When the House ethics committee opted to admonish Ways and Means Chairman Charlie Rangel (D-N.Y.) last week, it also highlighted limitations in its process for sanctioning Members, legal experts and former Congressional aides said.

“The House committee has availed itself notably in the Rangel matter and previously in the [then-Rep. Tom] DeLay [R- Texas] matter of the opportunity to admonish Members, even though strictly speaking the rules don’t give them that authority,” said Rob Walker, an attorney with Wiley Rein who served as a top aide to the Senate and the House ethics committees.

In its decision Friday, the Committee on Standards of Official Conduct ruled that two Caribbean trips involving six Members violated House rules because the events secretly received corporate funding.

Although it excused five of the Members who attended while still requiring they repay the cost of the trip, the ethics panel admonished Rangel on the basis that his staff was aware of the conflict.

“It is the intention of the Committee that publication of this Report will serve as a public admonishment by the Standards Committee of Representative Rangel,” the report stated.
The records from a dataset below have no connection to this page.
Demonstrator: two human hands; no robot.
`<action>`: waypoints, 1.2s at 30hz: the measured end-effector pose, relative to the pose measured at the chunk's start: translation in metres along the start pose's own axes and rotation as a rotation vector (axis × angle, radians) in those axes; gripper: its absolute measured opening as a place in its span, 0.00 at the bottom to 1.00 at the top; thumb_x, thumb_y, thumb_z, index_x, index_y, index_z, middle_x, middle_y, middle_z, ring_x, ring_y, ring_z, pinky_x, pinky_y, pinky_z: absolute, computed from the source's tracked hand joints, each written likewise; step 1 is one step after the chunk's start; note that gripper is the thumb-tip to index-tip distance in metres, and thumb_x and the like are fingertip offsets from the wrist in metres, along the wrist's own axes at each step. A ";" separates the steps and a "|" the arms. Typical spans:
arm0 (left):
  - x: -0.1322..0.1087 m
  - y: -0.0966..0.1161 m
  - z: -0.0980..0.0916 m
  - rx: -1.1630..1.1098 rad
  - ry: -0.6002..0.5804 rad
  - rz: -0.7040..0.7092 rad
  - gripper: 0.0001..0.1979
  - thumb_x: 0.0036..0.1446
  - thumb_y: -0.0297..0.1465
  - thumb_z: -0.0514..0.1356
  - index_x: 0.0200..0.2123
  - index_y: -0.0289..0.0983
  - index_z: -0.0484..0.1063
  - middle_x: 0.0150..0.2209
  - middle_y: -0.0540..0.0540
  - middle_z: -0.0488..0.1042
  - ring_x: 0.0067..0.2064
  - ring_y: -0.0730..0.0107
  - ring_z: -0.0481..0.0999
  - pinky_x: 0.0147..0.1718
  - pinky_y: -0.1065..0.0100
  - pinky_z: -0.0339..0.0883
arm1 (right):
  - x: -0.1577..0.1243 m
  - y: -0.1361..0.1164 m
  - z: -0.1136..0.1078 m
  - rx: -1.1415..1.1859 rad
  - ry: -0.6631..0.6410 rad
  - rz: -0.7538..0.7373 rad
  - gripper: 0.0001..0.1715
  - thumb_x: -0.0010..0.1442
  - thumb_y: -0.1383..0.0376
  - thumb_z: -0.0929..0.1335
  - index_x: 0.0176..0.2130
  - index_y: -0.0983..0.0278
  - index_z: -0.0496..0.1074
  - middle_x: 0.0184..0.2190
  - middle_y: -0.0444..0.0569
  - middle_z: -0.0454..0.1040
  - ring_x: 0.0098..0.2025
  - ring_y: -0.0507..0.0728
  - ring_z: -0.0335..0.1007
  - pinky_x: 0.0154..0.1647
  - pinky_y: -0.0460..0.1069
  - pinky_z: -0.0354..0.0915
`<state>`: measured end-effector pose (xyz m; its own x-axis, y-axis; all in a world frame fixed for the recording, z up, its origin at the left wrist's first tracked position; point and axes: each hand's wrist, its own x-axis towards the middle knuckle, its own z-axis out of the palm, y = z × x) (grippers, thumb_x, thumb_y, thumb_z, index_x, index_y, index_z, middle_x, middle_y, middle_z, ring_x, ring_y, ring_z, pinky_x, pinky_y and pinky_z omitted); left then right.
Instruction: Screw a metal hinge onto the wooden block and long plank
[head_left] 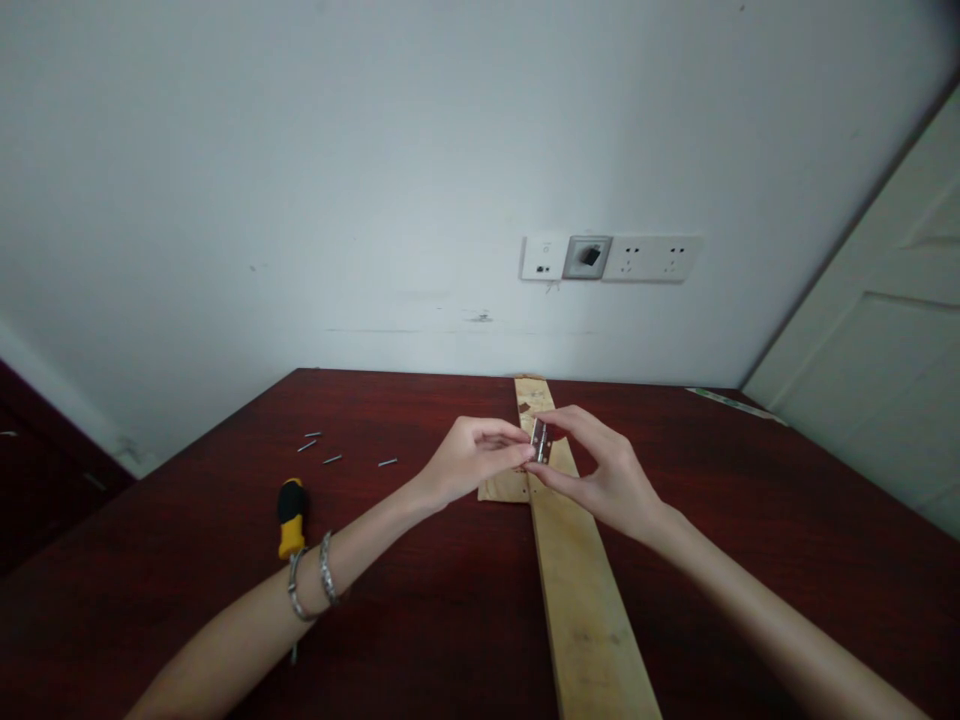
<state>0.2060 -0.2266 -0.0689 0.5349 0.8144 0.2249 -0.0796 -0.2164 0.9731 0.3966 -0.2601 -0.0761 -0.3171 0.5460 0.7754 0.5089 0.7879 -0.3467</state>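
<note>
Between my two hands is a small shiny metal hinge (540, 441), held above the wooden boards. My left hand (480, 455) pinches its left side with thumb and fingers. My right hand (600, 465) grips it from the right, index finger at the top and thumb at the bottom. Beneath them a long pale wooden plank (589, 600) runs from the near edge toward the wall. A second, thinner wooden piece (501, 488) lies at its far end, partly hidden by my hands.
A yellow and black screwdriver (292, 518) lies at the left, its shaft partly behind my left forearm. Several screws (332, 459) are scattered beyond it on the dark red table (420, 620). Sockets (651, 258) sit on the wall behind. A thin strip (735, 404) lies at the back right.
</note>
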 end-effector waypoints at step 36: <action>0.008 -0.015 -0.002 -0.470 0.045 -0.246 0.15 0.42 0.28 0.73 0.35 0.28 0.78 0.32 0.41 0.78 0.31 0.70 0.77 0.38 0.67 0.70 | -0.002 0.008 0.006 0.356 -0.079 0.197 0.32 0.58 0.66 0.70 0.60 0.55 0.63 0.39 0.47 0.73 0.39 0.54 0.72 0.43 0.54 0.73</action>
<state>0.2095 -0.2160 -0.0813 0.5497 0.8351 -0.0208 -0.3305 0.2403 0.9127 0.3963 -0.2530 -0.0840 -0.3089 0.7052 0.6382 0.2614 0.7081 -0.6560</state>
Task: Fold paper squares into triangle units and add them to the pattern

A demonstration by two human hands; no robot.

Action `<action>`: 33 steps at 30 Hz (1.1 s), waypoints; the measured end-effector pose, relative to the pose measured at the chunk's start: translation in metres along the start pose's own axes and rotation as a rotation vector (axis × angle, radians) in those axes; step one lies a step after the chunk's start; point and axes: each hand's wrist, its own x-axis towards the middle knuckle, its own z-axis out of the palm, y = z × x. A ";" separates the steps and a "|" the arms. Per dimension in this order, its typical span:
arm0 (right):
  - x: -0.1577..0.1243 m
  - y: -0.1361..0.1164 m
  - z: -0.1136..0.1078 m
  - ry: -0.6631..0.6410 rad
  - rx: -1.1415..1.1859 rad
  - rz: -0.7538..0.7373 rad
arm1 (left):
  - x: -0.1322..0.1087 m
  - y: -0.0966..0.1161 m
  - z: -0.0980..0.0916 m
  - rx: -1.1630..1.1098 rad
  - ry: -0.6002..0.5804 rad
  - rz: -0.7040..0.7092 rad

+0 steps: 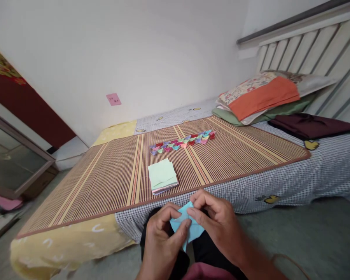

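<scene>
Both hands meet low in the middle of the head view, over my lap. My left hand (pixel 161 235) and my right hand (pixel 217 221) pinch a light blue sheet of paper (pixel 192 230) between fingers and thumbs; it is partly folded. On the striped bamboo mat (pixel 105 182) just beyond lies a stack of coloured paper squares (pixel 162 175) with a pale green sheet on top. Farther back a row of several small folded paper pieces (pixel 182 142) in mixed colours runs across the mat.
The mat covers a low bed with a checked sheet (pixel 323 171) and a yellow blanket (pixel 64 243). Pillows (pixel 262 95) and a dark folded cloth (pixel 309 125) lie at the right. A pink note (pixel 113 99) sticks to the white wall. A glass-fronted cabinet (pixel 11 159) stands at left.
</scene>
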 end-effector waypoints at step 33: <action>0.002 -0.001 -0.005 0.064 0.134 0.070 | -0.007 0.006 0.009 -0.406 0.213 -0.319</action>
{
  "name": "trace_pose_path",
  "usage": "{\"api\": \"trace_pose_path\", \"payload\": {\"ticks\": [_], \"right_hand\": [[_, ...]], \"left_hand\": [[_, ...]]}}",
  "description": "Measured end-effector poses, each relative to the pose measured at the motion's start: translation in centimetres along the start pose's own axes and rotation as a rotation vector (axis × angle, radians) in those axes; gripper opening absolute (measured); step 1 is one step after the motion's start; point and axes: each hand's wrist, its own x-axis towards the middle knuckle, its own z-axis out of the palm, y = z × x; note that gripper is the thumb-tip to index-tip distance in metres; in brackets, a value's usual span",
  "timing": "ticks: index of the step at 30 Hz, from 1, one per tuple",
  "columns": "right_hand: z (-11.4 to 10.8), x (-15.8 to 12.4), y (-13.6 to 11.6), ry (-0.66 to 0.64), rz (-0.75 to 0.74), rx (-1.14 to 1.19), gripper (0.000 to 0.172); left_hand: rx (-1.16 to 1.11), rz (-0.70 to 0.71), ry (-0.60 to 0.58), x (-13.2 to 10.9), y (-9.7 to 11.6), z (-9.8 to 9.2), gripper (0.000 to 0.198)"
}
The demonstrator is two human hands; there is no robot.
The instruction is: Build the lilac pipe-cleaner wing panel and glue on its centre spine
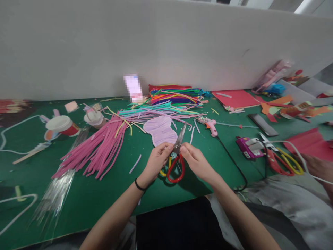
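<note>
A pair of scissors (175,168) with one red and one yellow handle hangs between my hands, blades pointing up and away from me. My left hand (157,159), with a black band at the wrist, is closed in a pinch on the scissors near the pivot. From the other side, my right hand (196,159) is also closed on them, thumb and fingers by the pivot. Just beyond the blades lies a flat lilac shape (160,130) made of fuzzy pipe cleaners. Any small thing between my fingertips is too hidden to make out.
Pink pipe cleaners (96,149) spread at left, near a paper cup (63,125). Coloured bundles (174,95) lie behind. At right are a pink glue gun (210,125) with a cord, a phone (262,125), a purple box (248,147) and other scissors (279,163). Another person's hand (316,168) is far right.
</note>
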Motion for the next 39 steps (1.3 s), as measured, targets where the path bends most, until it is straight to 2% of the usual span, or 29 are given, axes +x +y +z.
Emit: {"api": "trace_pose_path", "payload": {"ticks": [3, 7, 10, 12, 15, 21, 31, 39], "right_hand": [[1.9, 1.4, 0.6, 0.149, 0.057, -0.117, 0.034], [3.0, 3.5, 1.3, 0.146, 0.010, -0.167, 0.034], [3.3, 4.7, 1.9, 0.116, -0.014, -0.118, 0.035], [3.6, 5.2, 2.2, 0.143, -0.013, -0.065, 0.036], [4.1, 5.6, 2.5, 0.192, -0.013, 0.005, 0.036], [4.4, 6.1, 3.5, 0.215, -0.002, 0.089, 0.038], [4.1, 6.2, 4.2, 0.232, 0.037, 0.149, 0.042], [3.8, 6.3, 4.7, 0.245, 0.046, 0.153, 0.043]], "left_hand": [[0.002, -0.057, -0.002, 0.1, -0.5, 0.2, 0.031], [0.117, -0.099, 0.047, 0.3, -1.1, -0.1, 0.029], [0.394, 0.040, 0.110, 0.8, -1.1, -0.7, 0.027], [0.590, 0.150, 0.146, 1.2, -0.8, -1.1, 0.029], [0.714, 0.177, 0.135, 1.5, -0.5, -1.4, 0.035], [0.760, 0.117, 0.073, 1.7, -0.4, -1.8, 0.038], [0.633, 0.065, 0.080, 1.9, -0.5, -1.7, 0.041], [0.628, 0.029, 0.047, 1.8, -0.2, -1.8, 0.043]]}}
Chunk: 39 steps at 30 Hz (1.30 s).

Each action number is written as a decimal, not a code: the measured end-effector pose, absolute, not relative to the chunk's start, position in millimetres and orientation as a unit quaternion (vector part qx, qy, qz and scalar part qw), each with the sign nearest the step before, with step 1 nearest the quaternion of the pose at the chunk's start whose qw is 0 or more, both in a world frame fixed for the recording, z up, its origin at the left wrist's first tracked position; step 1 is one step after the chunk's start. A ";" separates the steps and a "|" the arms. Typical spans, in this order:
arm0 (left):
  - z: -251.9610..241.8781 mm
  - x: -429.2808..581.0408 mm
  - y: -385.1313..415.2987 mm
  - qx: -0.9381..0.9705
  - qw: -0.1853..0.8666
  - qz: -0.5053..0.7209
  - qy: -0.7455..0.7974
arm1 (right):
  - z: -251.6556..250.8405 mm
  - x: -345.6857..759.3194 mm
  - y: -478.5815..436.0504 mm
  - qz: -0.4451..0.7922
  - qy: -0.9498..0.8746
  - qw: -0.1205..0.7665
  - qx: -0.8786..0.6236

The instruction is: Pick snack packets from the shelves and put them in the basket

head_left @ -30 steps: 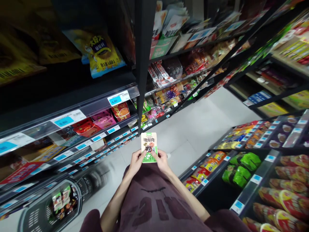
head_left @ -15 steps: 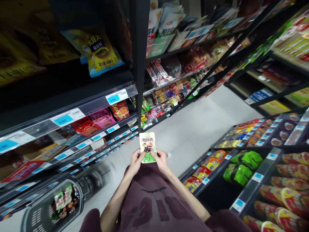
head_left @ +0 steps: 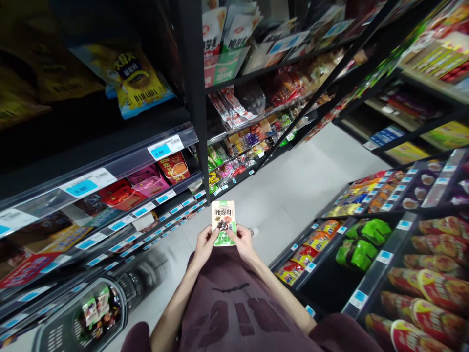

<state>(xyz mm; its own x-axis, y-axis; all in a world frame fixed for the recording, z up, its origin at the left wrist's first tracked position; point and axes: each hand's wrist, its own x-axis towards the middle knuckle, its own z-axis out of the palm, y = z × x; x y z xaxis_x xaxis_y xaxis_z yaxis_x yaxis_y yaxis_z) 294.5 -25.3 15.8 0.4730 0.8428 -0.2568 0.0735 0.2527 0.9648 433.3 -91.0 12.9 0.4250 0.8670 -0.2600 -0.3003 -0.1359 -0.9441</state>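
A small white and green snack pouch (head_left: pixel 223 215) with dark lettering is held upright in front of my body. My left hand (head_left: pixel 205 242) pinches its lower left edge, thumb on the front. On the lower right edge my right hand (head_left: pixel 243 240) grips it the same way. Fingers behind the pouch are hidden. Down on the floor at the lower left, a grey shopping basket (head_left: pixel 54 320) contains similar white and green packets (head_left: pixel 96 306) among other dark items.
Shelves of packaged snacks run along the left, with a yellow bag (head_left: pixel 137 83) near the top. On the right, sloped shelves carry green packs (head_left: pixel 362 244) and cup noodles (head_left: pixel 427 288). A black shelf post (head_left: pixel 200 107) rises left of the pouch. Pale floor (head_left: pixel 293 190) lies between.
The shelves on both sides have shifted slightly left in view. Both hands still grip the pouch at nearly the same spot, and the thumbs have moved slightly on its front.
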 end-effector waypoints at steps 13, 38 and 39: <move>25.3 295.4 -21.4 0.553 0.705 0.277 0.347 | 17.9 434.9 -90.8 0.240 -0.547 0.483 -0.640; 5.7 293.0 -13.0 0.387 0.694 0.342 0.501 | -2.1 431.6 -92.6 0.423 -0.311 0.548 -0.652; 5.4 293.1 -11.9 0.389 0.688 0.348 0.504 | -1.3 432.0 -92.1 0.421 -0.312 0.545 -0.654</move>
It used identical language to chastise Dawn Kelly Mobley, a former aide to then-ethics Chairwoman Stephanie Tubbs Jones (D-Ohio).

Under the ethics committee’s rules, the committee may opt to sanction a Member or aide following an investigation, with punishments ranging from a “letter of reproval” to recommending expulsion from the House or dismissal for aides.

“With respect to the sanctions that the Committee may recommend, reprimand is appropriate for serious violations, censure is appropriate for more serious violations, and expulsion of a Member or dismissal of an officer or employee is appropriate for the most serious violations,” according to House ethics rules.

But Walker and other attorneys familiar with the process said that those specific punishments may only be initiated through an onerous process.

“Even for the committee to issue a letter of reproval ... [it] has to go through the entire adjudicatory hearing process,” Walker said.

“It’s cumbersome. It’s a process that kind of ties the committee’s hands in terms of flexibility and speed with which it can approach a matter,” he said.

Walker added that he supports the idea of a formalized admonishment process, noting that the Senate Ethics Committee employs such letters when it identifies a de minimis rules violation.

“I understand the impulse to create this kind of response,” Walker said. “But it certainly seems to me that it’s at the least an open question as to whether or not this kind of response by the committee is authorized by its rules.”

But Stefan Passantino, another former House aide who is now chairman of the political law team at McKenna Long & Aldridge, suggested the ethics committee may be permitted flexibility in its decisions.

“At the end of the day, all of the House ethics rules are really a creation of the House’s own self-imposed rules, and for that reason, if the Members want to get together and they want to decide an admonishment is the appropriate sanction, they certainly have the right to do it,” Passantino said.